Se comunque si decide di pagare il riscatto, i passi da fare sono in genere questi (con piccole varianti a seconda del tipo di malware che ci ha colpito):

  • Leggere le istruzioni che ci sono state inviate con la richiesta di riscatto: serve per capire qual è l’importo richiesto (quasi sempre in Bitcoin, una criptovaluta non tracciabile) e – soprattutto – quanto tempo abbiamo per pagare prima che i nostri file siano persi definitivamente (in genere i cybercriminali fissano una scadenza di circa 72 ore, comunque mai molto lunga).
  • Acquistare i Bitcoin per il pagamento: individuare un sito che faccia “exchange” di questa valuta. Ce ne sono molti e sono pubblici (cioè non illegali). Ne elenco alcuni: CoinBase, Bitfinex (uno dei più grandi al mondo), LocalBitcoins (Helsinki), Cex.io (Londra), Bitboat (in italiano). Il Bitcoin ha una quotazione di scambio, come qualsiasi altra valuta. Segnalo questo utile sito https://commodity.com/cryptocurrency/, ove si trova una pratica guida al trading di criptovalute. 
  • Aprire un account presso il sito prescelto: si tratta in pratica di un conto elettronico (wallet) dove saranno depositati i Bitcoin acquistati.
  • Poichè il pagamento viene richiesto attraverso la rete TOR (una “darknet” che garantisce la navigazione completamente anonima: ne parlo in questo articolo:  “Deep Web e Dark Web non sono la stessa cosa”), occorre installare un browser TOR: lo si può scaricare direttamente dal sito: http://www.torproject.org. Si usa in modo del tutto simile ad un browser normale (è derivato da Firefox).

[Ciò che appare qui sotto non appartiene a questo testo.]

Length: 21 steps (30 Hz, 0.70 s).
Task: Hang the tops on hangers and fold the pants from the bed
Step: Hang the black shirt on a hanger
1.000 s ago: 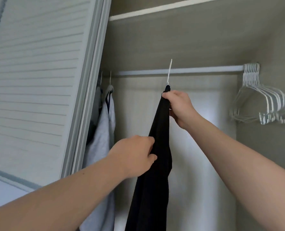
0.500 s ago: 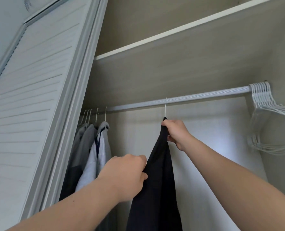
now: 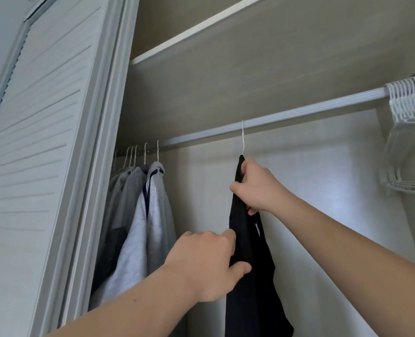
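Grip state, right: the right-hand grip (image 3: 255, 188) is closed on the upper edge of the black top (image 3: 250, 288), with the fingers curled into the fabric just below the neck of the white hanger (image 3: 242, 139). Grip state, left: the left-hand grip (image 3: 206, 261) pinches the near edge of the same garment lower down, thumb under the fold and fingers over it. Both forearms reach upward into the wardrobe.

The black top hangs edge-on from the hanger and runs past the lower edge of the view. A small white label (image 3: 258, 228) shows on its inner side, just under the right-hand grip. The hanger's thin hook rises straight from the garment, and its top meets the closet rod (image 3: 298, 110) near the middle of the visible length. Whether the hook is fully seated over the rod cannot be told.

At the left end of the rod, a group of grey tops (image 3: 140, 210) hangs on white hangers, pressed together and well apart from the black top. The nearest has dark blue trim at the neck. At the right end, a bunch of empty white hangers (image 3: 405, 100) sits packed together on the rod. A shelf (image 3: 201, 37) runs above the rod. A louvred door (image 3: 43, 142) stands left of the opening.
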Each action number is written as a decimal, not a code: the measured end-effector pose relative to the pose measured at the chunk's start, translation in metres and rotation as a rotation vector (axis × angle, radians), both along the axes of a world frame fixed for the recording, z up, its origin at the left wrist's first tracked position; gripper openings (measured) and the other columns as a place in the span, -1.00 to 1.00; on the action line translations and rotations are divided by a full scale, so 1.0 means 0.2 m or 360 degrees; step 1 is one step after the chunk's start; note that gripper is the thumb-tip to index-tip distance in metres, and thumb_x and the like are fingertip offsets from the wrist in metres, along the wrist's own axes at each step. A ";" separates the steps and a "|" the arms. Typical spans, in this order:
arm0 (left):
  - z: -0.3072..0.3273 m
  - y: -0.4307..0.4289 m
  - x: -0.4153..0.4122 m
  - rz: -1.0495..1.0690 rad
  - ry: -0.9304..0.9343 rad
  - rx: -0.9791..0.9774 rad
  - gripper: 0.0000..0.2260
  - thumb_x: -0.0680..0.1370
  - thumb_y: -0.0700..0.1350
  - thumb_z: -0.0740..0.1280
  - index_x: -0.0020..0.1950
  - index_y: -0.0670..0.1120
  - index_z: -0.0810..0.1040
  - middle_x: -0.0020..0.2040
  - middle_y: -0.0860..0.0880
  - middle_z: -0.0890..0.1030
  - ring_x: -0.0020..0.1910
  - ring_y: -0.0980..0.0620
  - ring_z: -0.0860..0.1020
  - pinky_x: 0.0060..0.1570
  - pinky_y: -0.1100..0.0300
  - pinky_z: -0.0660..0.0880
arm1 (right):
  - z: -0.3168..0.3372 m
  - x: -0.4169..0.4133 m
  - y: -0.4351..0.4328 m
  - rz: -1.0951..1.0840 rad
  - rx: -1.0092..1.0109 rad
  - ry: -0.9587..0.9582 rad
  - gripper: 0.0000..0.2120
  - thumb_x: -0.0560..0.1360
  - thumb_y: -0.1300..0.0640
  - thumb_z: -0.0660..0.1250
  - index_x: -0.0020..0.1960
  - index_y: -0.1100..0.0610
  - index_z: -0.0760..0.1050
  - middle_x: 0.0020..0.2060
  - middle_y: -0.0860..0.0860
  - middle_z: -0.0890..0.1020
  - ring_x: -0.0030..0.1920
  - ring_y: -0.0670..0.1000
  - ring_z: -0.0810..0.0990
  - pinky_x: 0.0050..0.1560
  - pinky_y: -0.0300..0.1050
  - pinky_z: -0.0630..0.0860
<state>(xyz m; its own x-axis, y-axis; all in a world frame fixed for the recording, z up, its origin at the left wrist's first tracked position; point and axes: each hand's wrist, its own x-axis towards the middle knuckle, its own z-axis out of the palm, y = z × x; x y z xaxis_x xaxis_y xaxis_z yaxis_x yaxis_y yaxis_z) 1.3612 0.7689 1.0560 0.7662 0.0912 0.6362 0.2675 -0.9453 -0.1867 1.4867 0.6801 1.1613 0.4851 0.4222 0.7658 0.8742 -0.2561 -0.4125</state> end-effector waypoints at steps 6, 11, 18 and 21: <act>-0.04 0.04 0.06 0.0110 0.0079 -0.0099 -0.53 0.54 0.39 0.15 0.12 0.00 0.38 -0.22 0.04 0.51 -0.09 -0.08 0.56 0.10 -0.02 0.42 | -0.01 -0.03 0.08 -0.0096 0.0032 -0.0297 -0.82 0.55 0.13 0.22 0.09 0.20 0.32 -0.12 0.16 0.57 -0.12 0.21 0.56 -0.13 0.06 0.54; -0.08 0.10 0.08 0.0190 0.0073 -0.0178 -0.55 0.52 0.44 0.11 -0.02 0.05 0.33 -0.17 0.08 0.53 -0.13 -0.02 0.50 0.02 0.02 0.34 | -0.01 0.02 0.18 0.0155 0.0104 -0.0188 -0.86 0.56 0.16 0.25 0.09 0.17 0.38 -0.19 0.09 0.53 -0.20 0.13 0.55 -0.17 0.03 0.57; -0.05 0.19 0.07 0.0334 0.0023 -0.0268 -0.66 0.57 0.32 0.18 -0.06 0.05 0.33 0.02 0.02 0.60 0.08 -0.08 0.57 0.07 0.00 0.39 | 0.02 0.07 0.36 0.0465 0.0246 -0.0089 -0.86 0.57 0.23 0.28 0.05 0.31 0.49 -0.33 0.18 0.53 -0.31 0.10 0.45 -0.16 -0.03 0.48; -0.05 0.24 0.06 0.0407 -0.0003 -0.0456 -0.63 0.54 0.36 0.18 -0.14 0.07 0.30 0.00 0.04 0.58 0.03 -0.08 0.57 -0.05 0.05 0.39 | 0.04 0.08 0.47 0.0584 0.0250 -0.0027 -0.75 0.58 0.25 0.27 0.16 0.42 0.46 0.01 0.41 0.59 -0.03 0.22 0.57 0.19 0.16 0.51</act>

  • Con TOR bisogna accedere al sito indicato dagli hacker nella richiesta di riscatto: i siti della rete TOR non sono indicizzati in Google e sono raggiungibili solo se si conosce l’esatto indirizzo, che è molto complesso. Questo è un esempio di indirizzo TOR: 7yulv7filqlrycpqrkrl.onion.
  • Pagare il riscatto: questo significa trasferire i BTC dal proprio Bitcoin wallet a quello degli hacker. Per raggiungerlo in genere è sufficiente seguire le istruzioni poste sul sito. Il wallet su cui eseguire il pagamento è identificato da un “wallet ID”, costituito da una lunga serie di numeri e lettere come questo: 19eXu88pqN30ejLxfei4S1alqbr23pP4bd. Questo codice traccia il pagamento in forma solo numerica, quindi rende impossibile risalire al nome dell’intestatario del wallet.
  • Dopo aver trasferito i BTC sul conto degli hacker, riceveremo un altro codice (ancora una lunga serie di numeri e lettere) che rappresenta la conferma della transazione.
  • Ora aspettiamo e speriamo: entro qualche ora (il tempo necessario perchè la transazione sia stata processata dai sistemi) dovremmo ricevere un file con la chiave privata di decriptazione, oppure un file eseguibile che procederà a decriptare i file. Affinché la decodifica dei file sia completa, occorre che manteniamo collegati tutti i dispositivi e dischi che erano connessi al momento dell’infezione (altrimenti qualche file potrebbe non venire decriptato).

Ovviamente (come ho già detto) dobbiamo mettere in conto che gli hacker, che sono dei cyber criminali, non rispettino i patti e non ci diano la chiave per riavere i nostri file. Quindi:

MEGLIO PREVENIRE PER EVITARE DI CADERE NELLA TRAPPOLA DEL RANSOMWARE.

Il WEB è diventato un luogo pericoloso? Sì, ma possiamo difenderci!
Con attenzione e soprattutto CONSAPEVOLEZZA.